WHAT THIS TASK INVOLVES -
Copy the listing below exactly. Pictures stay out of it.

####################

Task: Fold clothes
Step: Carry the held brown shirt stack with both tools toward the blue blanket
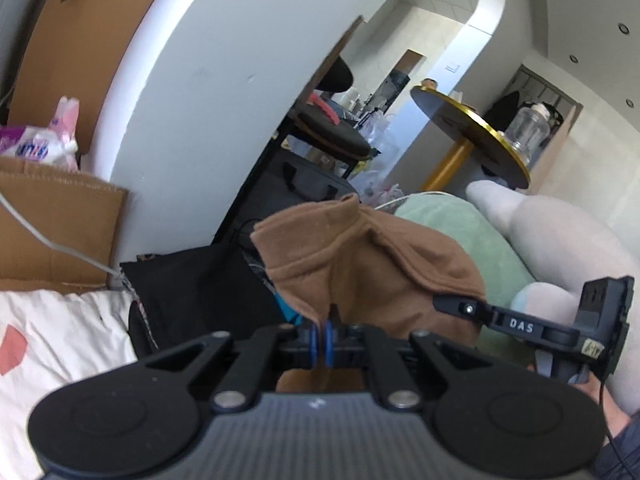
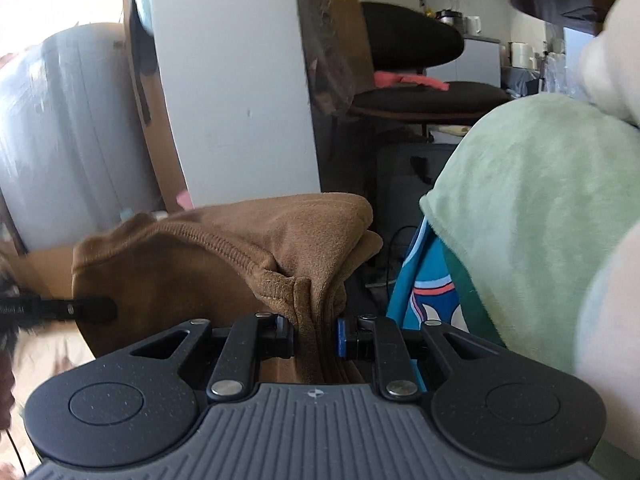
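The left hand-held gripper [image 1: 320, 340] points slightly downward, its blue-padded jaws pinched tight on a thin edge of the brown garment [image 1: 360, 256], which rises in a bunched fold ahead of it. The right hand-held gripper [image 2: 316, 338] also tilts down, and its jaws clamp a thicker gathered wad of the same brown garment [image 2: 224, 264] near a ribbed seam. The cloth hangs between the two grips, lifted off whatever lies below, with a pale green fleece blanket [image 2: 532, 208] just beside it on the right and a teal printed fabric [image 2: 424, 288] under that blanket's edge.

In the left wrist view the right gripper shows at the right edge, and the white letters "DAS" [image 1: 521, 325] read on its black arm; part of the person's hand [image 1: 608, 404] shows below it. In the right wrist view the left gripper's finger [image 2: 80, 307] enters from the left edge, bearing small white writing too blurred to read
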### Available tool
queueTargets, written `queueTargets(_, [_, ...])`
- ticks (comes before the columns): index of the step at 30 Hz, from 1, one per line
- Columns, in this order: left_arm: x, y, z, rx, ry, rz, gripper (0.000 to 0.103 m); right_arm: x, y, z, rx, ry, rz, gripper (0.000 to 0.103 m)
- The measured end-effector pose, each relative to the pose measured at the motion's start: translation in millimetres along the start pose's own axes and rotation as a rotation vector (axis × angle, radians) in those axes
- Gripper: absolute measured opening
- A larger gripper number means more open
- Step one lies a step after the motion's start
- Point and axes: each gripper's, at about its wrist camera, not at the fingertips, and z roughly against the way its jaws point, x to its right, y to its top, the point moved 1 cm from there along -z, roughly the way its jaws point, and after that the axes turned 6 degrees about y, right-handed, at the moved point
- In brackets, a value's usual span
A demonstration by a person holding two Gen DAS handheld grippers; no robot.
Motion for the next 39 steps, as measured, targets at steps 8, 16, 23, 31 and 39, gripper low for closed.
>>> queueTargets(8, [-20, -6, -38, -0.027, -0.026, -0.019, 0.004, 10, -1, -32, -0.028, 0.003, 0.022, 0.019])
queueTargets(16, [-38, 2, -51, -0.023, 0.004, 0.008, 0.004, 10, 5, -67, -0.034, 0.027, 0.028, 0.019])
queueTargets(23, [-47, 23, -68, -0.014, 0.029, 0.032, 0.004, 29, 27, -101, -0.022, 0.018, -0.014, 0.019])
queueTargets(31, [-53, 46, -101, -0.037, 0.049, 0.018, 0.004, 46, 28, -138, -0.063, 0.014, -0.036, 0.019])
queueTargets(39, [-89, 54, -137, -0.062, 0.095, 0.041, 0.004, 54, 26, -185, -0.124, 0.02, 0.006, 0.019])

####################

RESPONSE BOX -
Task: Fold clothes
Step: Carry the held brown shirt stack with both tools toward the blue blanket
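The left hand-held gripper [image 1: 320, 340] points slightly downward, its blue-padded jaws pinched tight on a thin edge of the brown garment [image 1: 360, 256], which rises in a bunched fold ahead of it. The right hand-held gripper [image 2: 316, 338] also tilts down, and its jaws clamp a thicker gathered wad of the same brown garment [image 2: 224, 264] near a ribbed seam. The cloth hangs between the two grips, lifted off whatever lies below, with a pale green fleece blanket [image 2: 532, 208] just beside it on the right and a teal printed fabric [image 2: 424, 288] under that blanket's edge.

In the left wrist view the right gripper shows at the right edge, and the white letters "DAS" [image 1: 521, 325] read on its black arm; part of the person's hand [image 1: 608, 404] shows below it. In the right wrist view the left gripper's finger [image 2: 80, 307] enters from the left edge, bearing small white writing too blurred to read
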### Available tool
queueTargets, written `queueTargets(_, [_, ...])`
- ticks (comes before the columns): index of the step at 30 Hz, from 1, one per line
- Columns, in this order: left_arm: x, y, z, rx, ry, rz, gripper (0.000 to 0.103 m); right_arm: x, y, z, rx, ry, rz, gripper (0.000 to 0.103 m)
- The measured end-effector pose, each relative to the pose measured at the motion's start: translation in millimetres along the start pose's own axes and rotation as a rotation vector (axis × angle, radians) in those axes
- Gripper: absolute measured opening
- A larger gripper number means more open
- Step one lies a step after the motion's start
- Point and axes: each gripper's, at about its wrist camera, not at the fingertips, and z roughly against the way its jaws point, x to its right, y to its top, the point moved 1 cm from there along -z, roughly the way its jaws point, and after that the axes turned 6 degrees about y, right-handed, at the moved point
- In brackets, a value's usual span
A demonstration by a person holding two Gen DAS handheld grippers; no robot.
Motion for the next 39 steps, as measured, targets at steps 8, 16, 23, 31 and 39, gripper low for closed.
>>> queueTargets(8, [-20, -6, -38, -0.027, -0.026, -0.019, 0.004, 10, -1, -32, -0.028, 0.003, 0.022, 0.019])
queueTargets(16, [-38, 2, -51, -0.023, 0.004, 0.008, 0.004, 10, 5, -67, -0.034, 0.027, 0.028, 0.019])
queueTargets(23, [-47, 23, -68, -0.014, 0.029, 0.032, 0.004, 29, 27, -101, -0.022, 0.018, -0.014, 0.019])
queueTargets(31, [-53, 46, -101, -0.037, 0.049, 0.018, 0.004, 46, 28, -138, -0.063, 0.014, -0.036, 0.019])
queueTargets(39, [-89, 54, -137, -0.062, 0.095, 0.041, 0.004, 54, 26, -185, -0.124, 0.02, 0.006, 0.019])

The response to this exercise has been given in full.